Friday, August 20, 2010

Butterfly Table

I have worked for many collectors, dealers and museums over the years, and had the good fortune to have in my shop an amazing amount of furniture. Over the years I feel that I have developed something of a 6th sense about furniture. How it was made, how it was restored, used, abused, and how it might have failed from some form of design flaw. I find that frequently I know more about the pieces in the first 15 minutes than the owner of the piece who has lived with it for decades.

In addition to this specific insight into furniture, I also find that I have what might be called total recall. By that I mean that I have in my collection over 18,000 slides of antiques which I have taken over the years, all over America and Europe. Once, for example, I was visiting the Smithsonian museum in Washington, D.C. and returned to the room which shows Pilgrim furnishings.
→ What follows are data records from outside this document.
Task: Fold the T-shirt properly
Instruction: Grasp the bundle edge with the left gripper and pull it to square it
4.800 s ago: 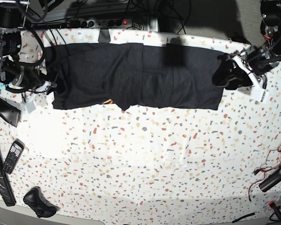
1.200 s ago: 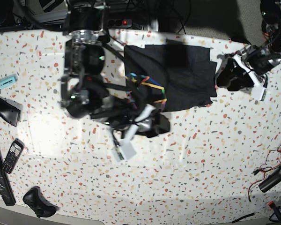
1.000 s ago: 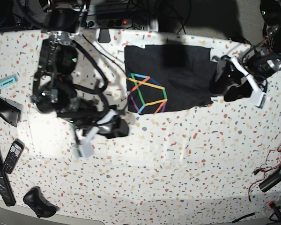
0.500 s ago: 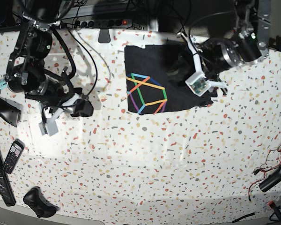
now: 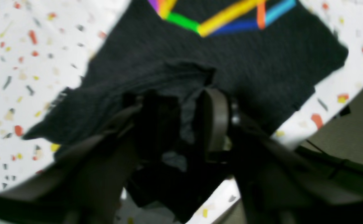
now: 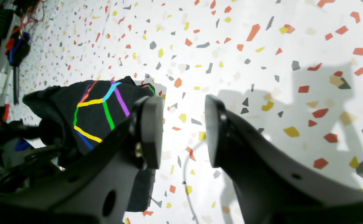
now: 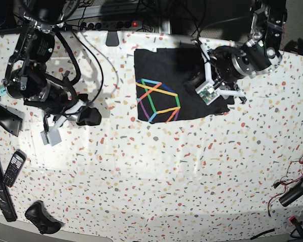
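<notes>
Covering the scene, speckled table (image 7: 156, 171) carries black T-shirt (image 7: 166, 75), folded to a rectangle at far edge, rainbow print up. L gripper (image 5: 181, 121), at shirt's side away from the print, jaws clamped on a raised cloth fold. R gripper (image 6: 183, 127), well off shirt's print side, jaws apart, holding nothing.
</notes>
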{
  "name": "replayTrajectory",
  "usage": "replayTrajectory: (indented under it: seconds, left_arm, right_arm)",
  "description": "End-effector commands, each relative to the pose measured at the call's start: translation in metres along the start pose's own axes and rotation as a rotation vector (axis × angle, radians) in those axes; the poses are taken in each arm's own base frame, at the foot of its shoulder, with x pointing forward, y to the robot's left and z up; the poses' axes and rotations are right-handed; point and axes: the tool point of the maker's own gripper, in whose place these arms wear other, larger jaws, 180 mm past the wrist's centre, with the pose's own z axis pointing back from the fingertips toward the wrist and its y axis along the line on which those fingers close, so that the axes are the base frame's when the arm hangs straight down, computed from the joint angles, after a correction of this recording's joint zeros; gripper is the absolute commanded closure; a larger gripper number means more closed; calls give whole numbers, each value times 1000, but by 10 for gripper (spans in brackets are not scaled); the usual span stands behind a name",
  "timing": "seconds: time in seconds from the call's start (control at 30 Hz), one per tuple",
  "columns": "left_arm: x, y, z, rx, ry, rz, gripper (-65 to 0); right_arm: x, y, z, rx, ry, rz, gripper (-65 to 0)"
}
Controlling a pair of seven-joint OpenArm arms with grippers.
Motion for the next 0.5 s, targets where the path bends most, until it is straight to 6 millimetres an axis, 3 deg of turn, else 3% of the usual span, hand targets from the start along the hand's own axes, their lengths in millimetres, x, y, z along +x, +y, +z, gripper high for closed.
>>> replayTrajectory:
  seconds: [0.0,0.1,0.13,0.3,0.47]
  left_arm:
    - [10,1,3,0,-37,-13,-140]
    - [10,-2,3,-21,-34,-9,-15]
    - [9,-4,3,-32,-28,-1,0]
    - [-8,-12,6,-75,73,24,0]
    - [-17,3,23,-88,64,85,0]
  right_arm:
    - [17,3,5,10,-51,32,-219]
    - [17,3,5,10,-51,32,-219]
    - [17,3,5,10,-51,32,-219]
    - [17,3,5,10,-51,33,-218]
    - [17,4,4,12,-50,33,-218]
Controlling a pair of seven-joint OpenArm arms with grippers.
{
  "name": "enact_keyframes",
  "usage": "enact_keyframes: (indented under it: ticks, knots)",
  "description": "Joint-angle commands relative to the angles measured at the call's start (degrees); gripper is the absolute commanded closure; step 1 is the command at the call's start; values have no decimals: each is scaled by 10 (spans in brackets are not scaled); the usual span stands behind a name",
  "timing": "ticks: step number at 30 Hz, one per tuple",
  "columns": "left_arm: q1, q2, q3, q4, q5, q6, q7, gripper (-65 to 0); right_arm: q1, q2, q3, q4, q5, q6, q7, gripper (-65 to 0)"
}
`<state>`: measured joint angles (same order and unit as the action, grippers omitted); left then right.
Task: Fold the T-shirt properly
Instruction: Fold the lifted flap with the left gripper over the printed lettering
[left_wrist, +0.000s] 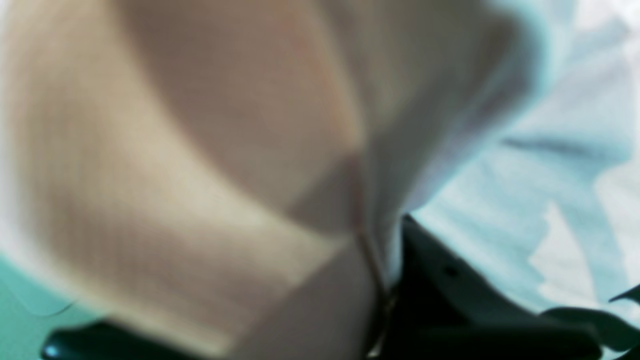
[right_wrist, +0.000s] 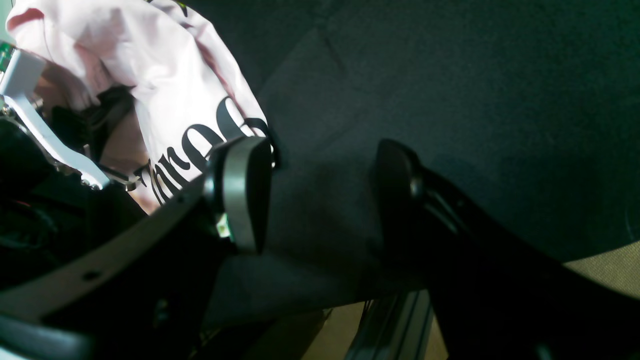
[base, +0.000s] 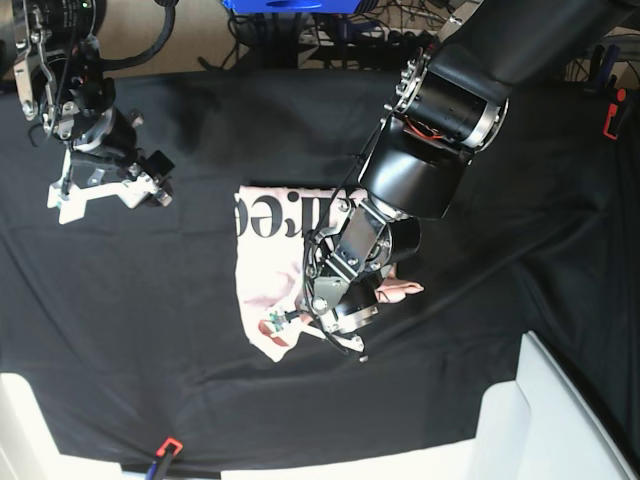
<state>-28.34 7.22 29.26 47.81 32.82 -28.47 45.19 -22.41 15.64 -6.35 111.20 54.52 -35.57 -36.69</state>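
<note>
The T-shirt (base: 268, 285) lies in the middle of the base view as a soft, pale pink bundle, roughly folded into a tall block with rumpled edges. Black serif letters run along its upper edge, and a small flap of pink cloth sticks out at its right side. It rests on the black table cloth (base: 200, 380), a matte, slightly wrinkled sheet that covers nearly the whole frame.

The left gripper (base: 330, 315) is down on the shirt near the centre of the base view, and its bulky black and silver arm hides much of the shirt's right half. In the left wrist view, blurred pink-beige fabric (left_wrist: 200, 165) fills most of the frame right against the lens, with dark finger parts at the bottom edge; the jaws are nearly closed, pinching the T-shirt.

The right gripper (base: 150, 180) sits in the upper left of the base view, well apart from the shirt. In the right wrist view its two fingers (right_wrist: 245, 192) stand apart with bare dark cloth between them, holding nothing. One finger has a smooth grey pad; the other is glossy black.

White blocks (base: 560, 420) sit in the lower right and lower left corners of the base view. A small red-tipped tool (base: 165, 450) lies at the bottom edge, and another red item (base: 614, 113) is at the upper right.
</note>
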Motion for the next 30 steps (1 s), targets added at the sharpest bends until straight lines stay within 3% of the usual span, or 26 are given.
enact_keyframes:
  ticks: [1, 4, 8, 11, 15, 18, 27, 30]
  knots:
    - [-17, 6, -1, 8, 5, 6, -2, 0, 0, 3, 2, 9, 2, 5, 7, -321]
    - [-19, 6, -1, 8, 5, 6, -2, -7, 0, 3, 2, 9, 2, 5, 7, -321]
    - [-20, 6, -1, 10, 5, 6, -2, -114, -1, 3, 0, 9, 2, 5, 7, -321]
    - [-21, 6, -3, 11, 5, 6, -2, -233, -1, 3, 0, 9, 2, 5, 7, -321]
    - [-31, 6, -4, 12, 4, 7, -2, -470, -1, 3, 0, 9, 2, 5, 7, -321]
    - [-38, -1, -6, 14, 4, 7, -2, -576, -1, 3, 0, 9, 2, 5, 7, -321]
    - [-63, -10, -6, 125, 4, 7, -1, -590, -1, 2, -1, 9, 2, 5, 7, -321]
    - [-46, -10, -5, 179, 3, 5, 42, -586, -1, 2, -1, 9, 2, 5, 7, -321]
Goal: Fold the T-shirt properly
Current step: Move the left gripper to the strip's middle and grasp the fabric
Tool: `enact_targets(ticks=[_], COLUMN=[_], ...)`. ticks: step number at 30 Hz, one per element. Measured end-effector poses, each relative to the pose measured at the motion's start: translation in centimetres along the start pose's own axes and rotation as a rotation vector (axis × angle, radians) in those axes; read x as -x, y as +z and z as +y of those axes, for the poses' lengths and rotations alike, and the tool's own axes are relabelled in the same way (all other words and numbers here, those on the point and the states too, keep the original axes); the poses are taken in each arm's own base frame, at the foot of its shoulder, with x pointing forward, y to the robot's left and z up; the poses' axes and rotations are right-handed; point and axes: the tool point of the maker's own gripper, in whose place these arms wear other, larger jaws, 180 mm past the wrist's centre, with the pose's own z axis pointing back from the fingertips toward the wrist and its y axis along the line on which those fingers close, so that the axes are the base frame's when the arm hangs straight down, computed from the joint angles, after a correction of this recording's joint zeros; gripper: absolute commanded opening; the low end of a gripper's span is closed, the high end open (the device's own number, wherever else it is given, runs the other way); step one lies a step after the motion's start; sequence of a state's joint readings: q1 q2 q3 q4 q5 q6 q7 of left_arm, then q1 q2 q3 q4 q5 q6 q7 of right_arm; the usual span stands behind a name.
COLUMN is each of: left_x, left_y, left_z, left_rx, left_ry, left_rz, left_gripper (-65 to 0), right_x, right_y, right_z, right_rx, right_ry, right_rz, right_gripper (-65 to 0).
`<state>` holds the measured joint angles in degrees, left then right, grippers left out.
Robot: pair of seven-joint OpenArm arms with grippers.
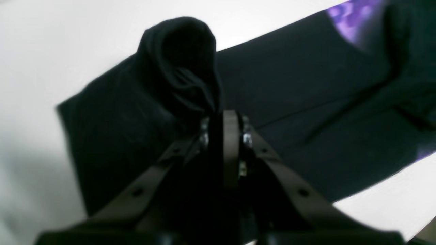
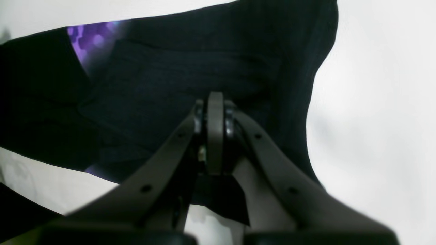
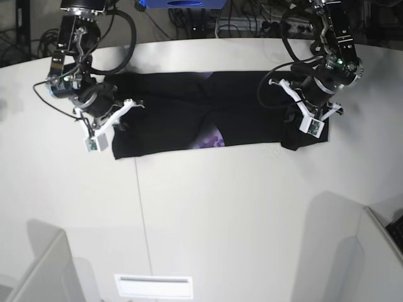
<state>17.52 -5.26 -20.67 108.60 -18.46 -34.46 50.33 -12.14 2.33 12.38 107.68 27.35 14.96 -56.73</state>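
Two grippers worked the T-shirt (image 3: pixel 189 116) at opposite ends, one per short edge. The garment lay as a long black band across the far part of the white table (image 3: pixel 208 214), already narrowed lengthwise, with a sliver of purple print showing near its middle. Judged from this layout, the band was being held at both ends so that it could be folded across its length without the layers slipping.

The left gripper (image 1: pixel 223 114) had its jaws pressed together on a bunched ridge of black cloth. In the left wrist view that cloth rose as a hooded pucker directly beyond the fingertips, which indicated that the end of the garment was lifted slightly off the table. The remainder of the band ran away to the right of the jaws, with purple print at the far upper corner.

The right gripper (image 2: pixel 215 102) also had its jaws fully closed. In the right wrist view its tips met the black cloth just inside the end of the band, and a dark flap of fabric hung below the closed fingers, so a pinch on the shirt edge appeared likely. The cloth spread ahead of and to the left of the jaws; bare table lay to their right.

In the base view both arms stood over the band's ends, well apart.
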Motion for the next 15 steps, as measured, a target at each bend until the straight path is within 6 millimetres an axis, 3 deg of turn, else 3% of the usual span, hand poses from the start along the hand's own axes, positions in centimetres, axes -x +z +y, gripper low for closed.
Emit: enact_targets(ticks=[9, 15], left_x=[-0.2, -0.3], left_y=[-1.1, -1.2], left_z=[-3.5, -3.8], left_rx=[0.086, 0.092], left_ry=[-0.007, -0.004], left_rz=[-0.002, -0.005], left_gripper=[-65.0, -65.0], right_x=[-0.5, -0.5], right_y=[0.0, 0.0], right_z=[0.0, 0.0], right_rx=[-0.001, -0.001], right_ry=[0.004, 0.004], right_rz=[-0.009, -0.009], right_gripper=[-65.0, -65.0])
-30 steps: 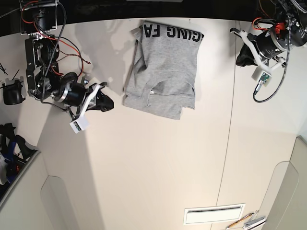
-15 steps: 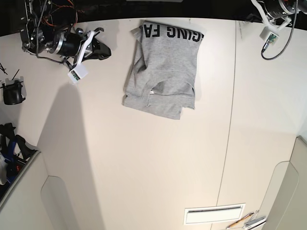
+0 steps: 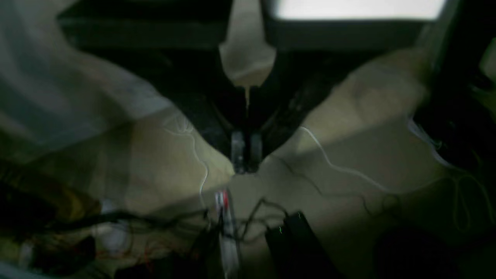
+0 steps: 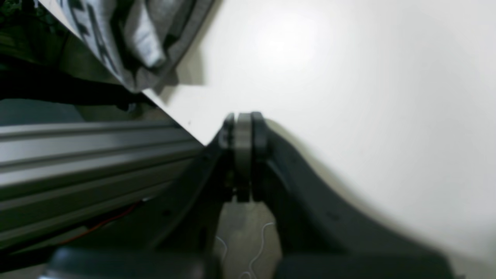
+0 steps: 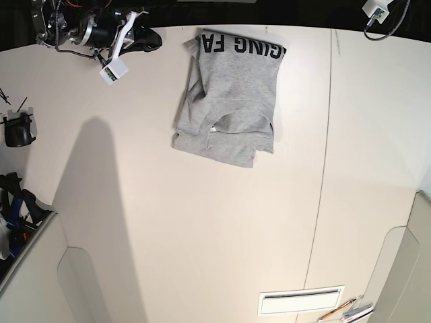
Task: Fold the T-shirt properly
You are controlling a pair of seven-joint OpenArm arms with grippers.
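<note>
We find the T-shirt (image 5: 231, 97) lying at the far middle of the table (image 5: 202, 229), already folded into a compact, roughly rectangular packet. Its far edge reaches the table's far rim, where a strip of black lettering faces up. The near edge is uneven, with one layer stepping out past the others at the near corner, and one side shows a loose fold.

We judge the folding largely complete; only squaring of that edge could remain.

The right gripper (image 4: 242, 128) sits at the far table edge, apart from the garment, its jaws pressed together on nothing. The left gripper (image 3: 244, 151) is off the table, over a floor strewn with cables; that view is dark and blurred, but its jaws appear pressed together and empty.

Neither arm touches the garment.
</note>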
Although I had taken photos of that same room years earlier, something about it was different. I took more shots and compared them to the earlier slides when I returned home. They had changed the bannister back chair, replacing it with a reverse bannister back chair. That was the only difference.

One of the local dealers I worked for specialized in high end and high priced European furniture, and for many years provided me with a constant supply of work, all very challenging. I worked on ivory and tortoise shell cabinets, gilt-bronze mounts, complicated locks, marquetry restoration and French polishing. Every time I delivered a finished piece she had something more to give me. One trip she gave me a hexagon top marquetry table with bone inlay. The top was beautiful, but the legs....horrible.

Although the legs seemed original to the top, they were not a good match. Imagine 6 carved cabriole legs with ball and claw feet attached to this marquetry top. As you walked around the table and viewed the legs, there were always several which looked crooked and basically fought with the legs nearby. It was clumsy and awkward from the top down. A very bad design.

I restored the top of the table, waxed the legs and returned the table, after making a drawing of the top design. One feature of the top is the repetition of the four panels around the center. This allowed me to cut out all four panels at one time, saving labor. All the white flowers are bone inlay. The bluebirds are blue tinted sycamore, as is the butterfly in the center.

All the material for the top is sawn veneer, and the background is made of two matched leaves of sawn French walnut. I wanted to suggest in matching the two leaves of the background that the entire top of the table is like the two wings of a fancy butterfly. You have to have quite an imagination to believe that.

Of course, I changed the base completely. I made a solid wood base, veneered on all sides with French walnut, and attached the top with a long bolt through the base structure, just like they would have done in 1820.

For some reason, I really enjoy looking at the photos of the top of this table. I hope you do too.